Wer erkennt sie alle?
Auflösung von links nach rechts:
- Der Preußische Adler
- Der Reichsadler
- Der Tangermünder Adler
- Der Adler des Heiligen Römischen Reiches Deutscher Nationen
- Der Brandenburger Adler
Auf dem Weg zur Burg laufe ich entlang der Mauer am anderen Ende der Altstadt. Die Straße mit dem praktischen Namen „Mauerstraße“ ist zu beiden Seiten bebaut mit schönen Fachwerkhäusern und durch die ein oder andere Gasse kann man einen tollen Blick auf das höchste und somit auffälligste Gebäude der Stadt erhaschen: die St. Stephanskirche.
Schon einen Block weiter erreiche ich das der inneren Altstadt und laufe von hieraus auf den Eulenturm zu. Auch dieser war einmal Bestandteil der Stadtbefestigung, jedoch wurde dieser Teil der Mauer mittlerweile zurückgebaut.
Auf dem Weg zur Burg geht es entlang der Hühnerdorfer Straße. Von hieraus hat man noch mal ein richtig schönes Bild der Altstadt, denn die Fachwerkhäuser zu beiden Seiten bilden eine Blickführung auf das Ensemble aus Eulenturm und St. Stephanskirche.
Die Burg selbst ist nur wenig spektakulär, da die ganze Altstadt ja bereits als eine massive Wehranlage aufgebaut ist. Neben einer eigenen Ringmauer gibt es hier nur ein altes Kapitelhaus welches Heute als Hotel genutzt wird, einen Wachturm und einen grünen Park.
Rothenburg Norddeutschlands
Daher mache ich mich auch wieder auf den Weg ans Ufer zum Parkplatz. Der Ausflug nach Tangermünde hat sich wirklich gelohnt und ist sehr empfehlenswert. Eine derartige Sammlung an zusammenhängender Bausubstanz aus dem Mittelalter ist in Deutschland eine wirkliche Seltenheit. Aufgrund der intakten Mauern, Stadttore und Wehrtürme wird Tangermünde mitunter auch als das Rothenburg o.d.T. des Nordens bezeichnet. Und ich finde durchaus parallelen der beiden märchenhaften Städte. Wesentliche Unterschiede, die Tangermünde ausmachen, sind meines Erachtens nach zum einen die roten Backsteine und zum anderen die Tatsache, dass hier keine Heerscharen an Tourbussen für Touristen und Instagramer aus aller Welt Halt machen.
Angenehme Vorstellung, oder?
War noch was?
Das lokale Bier Tangermündes ist das Kuhschwanzbier. Es wird bereits seit über 1.000 Jahren in der Stadt gebraut, sodass man es getrost als Traditionsgebräu bezeichnen kann. Seinen kuriosen Namen verdankt es vermutlich einer Anekdote, die noch aus der Zeit des Reinheitsgebotes stammt.

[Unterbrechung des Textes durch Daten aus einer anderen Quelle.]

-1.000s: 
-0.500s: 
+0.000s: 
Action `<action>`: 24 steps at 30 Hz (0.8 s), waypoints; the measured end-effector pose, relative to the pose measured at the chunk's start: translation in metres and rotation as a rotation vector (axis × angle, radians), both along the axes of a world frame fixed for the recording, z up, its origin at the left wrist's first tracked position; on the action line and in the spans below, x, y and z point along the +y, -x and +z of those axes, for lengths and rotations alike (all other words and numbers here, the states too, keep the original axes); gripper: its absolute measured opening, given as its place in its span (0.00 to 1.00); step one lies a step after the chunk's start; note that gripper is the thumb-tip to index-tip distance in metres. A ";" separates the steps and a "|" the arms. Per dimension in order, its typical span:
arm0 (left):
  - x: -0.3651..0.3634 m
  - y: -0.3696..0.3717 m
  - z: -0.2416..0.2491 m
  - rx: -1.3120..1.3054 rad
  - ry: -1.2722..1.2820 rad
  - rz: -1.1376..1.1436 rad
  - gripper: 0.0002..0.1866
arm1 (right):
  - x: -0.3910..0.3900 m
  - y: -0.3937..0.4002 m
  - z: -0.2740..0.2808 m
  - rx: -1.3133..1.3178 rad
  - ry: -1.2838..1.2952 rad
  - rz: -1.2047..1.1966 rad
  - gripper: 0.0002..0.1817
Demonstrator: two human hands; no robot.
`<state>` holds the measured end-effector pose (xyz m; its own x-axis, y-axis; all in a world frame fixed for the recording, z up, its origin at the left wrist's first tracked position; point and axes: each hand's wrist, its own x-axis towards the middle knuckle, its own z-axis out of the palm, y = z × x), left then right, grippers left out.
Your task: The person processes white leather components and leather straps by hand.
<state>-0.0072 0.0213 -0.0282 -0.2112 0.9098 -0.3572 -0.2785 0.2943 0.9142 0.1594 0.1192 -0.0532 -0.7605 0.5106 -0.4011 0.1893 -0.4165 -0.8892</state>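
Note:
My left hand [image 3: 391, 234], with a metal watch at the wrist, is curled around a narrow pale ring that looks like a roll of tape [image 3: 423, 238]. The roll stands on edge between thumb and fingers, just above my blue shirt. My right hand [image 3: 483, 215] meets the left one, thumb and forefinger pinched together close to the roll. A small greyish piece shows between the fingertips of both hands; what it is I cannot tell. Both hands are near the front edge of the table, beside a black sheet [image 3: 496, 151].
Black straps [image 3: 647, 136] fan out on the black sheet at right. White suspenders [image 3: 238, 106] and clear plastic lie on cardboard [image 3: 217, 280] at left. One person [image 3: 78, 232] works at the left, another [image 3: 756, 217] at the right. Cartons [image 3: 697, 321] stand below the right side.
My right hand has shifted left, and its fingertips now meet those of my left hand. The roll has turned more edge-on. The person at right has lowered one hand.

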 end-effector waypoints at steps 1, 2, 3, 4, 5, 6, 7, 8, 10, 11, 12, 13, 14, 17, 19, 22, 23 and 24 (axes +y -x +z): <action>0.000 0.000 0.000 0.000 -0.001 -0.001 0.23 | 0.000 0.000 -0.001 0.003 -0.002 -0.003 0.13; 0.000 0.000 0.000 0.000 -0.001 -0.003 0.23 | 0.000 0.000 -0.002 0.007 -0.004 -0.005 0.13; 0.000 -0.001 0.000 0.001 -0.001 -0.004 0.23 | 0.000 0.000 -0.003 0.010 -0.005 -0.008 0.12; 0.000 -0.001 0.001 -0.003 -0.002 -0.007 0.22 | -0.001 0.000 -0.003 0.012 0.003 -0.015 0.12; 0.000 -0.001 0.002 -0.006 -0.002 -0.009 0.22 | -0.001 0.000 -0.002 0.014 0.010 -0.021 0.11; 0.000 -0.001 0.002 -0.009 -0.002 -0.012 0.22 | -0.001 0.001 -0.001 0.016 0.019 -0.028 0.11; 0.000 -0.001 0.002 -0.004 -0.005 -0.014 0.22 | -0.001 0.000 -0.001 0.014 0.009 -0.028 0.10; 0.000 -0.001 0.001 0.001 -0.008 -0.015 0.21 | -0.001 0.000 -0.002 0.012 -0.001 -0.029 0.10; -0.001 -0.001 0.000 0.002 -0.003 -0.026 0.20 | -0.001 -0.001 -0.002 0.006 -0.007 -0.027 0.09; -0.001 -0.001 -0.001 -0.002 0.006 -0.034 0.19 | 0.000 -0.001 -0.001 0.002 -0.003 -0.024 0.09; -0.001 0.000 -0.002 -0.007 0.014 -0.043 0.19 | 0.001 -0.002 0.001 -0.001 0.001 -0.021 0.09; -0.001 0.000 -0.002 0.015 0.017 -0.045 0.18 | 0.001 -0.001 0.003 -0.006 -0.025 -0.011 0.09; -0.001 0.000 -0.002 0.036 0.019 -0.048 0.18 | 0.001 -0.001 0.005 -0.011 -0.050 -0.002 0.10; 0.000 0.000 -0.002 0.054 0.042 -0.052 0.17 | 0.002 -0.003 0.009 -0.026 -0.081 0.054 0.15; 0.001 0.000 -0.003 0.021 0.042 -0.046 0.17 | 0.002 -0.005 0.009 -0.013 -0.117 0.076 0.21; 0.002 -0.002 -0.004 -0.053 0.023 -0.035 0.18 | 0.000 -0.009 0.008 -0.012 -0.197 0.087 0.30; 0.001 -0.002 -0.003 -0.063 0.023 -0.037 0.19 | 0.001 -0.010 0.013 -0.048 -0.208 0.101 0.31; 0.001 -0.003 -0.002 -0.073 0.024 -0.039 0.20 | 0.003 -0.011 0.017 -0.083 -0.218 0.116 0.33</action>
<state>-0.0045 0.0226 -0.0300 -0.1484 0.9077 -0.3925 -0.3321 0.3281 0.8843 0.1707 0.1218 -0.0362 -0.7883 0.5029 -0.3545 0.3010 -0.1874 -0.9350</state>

Demnach wurde das Wasser zum Bierbrauen aus dem Tanger geschöpft. In dem Fluss am Rand der Altstadt hat aber auch immer das liebe Rindvieh seinen Durst gestillt. Aus hygienischen Gründen versuchte man die Tiere von den Wasserstellen der Brauer fern zu halten – so wirklich hat das aber nie funktioniert. Und so sagte man, dass wohl immer mindestens eine Kuh ihren Schwanz im Wasser hatte, als der Braumeister zum Schöpfen kam. Daher der appetitliche Name Kuhschwanzbier. Prost!
Jens
Hallo, schöner Bericht. Tangermünde ist eine der schönsten Städte in Deutschland.
Grüße aus dem Schwarzwald Jens.
Tom
As an Englishman living in Germany I just bought a house here …. the best move I ever made, I love it more each day 🙂
Johann
Sehr treffende und ausführliche Impressionen, die wir auf der Rückreise im Zug studieren. Vielen Dank!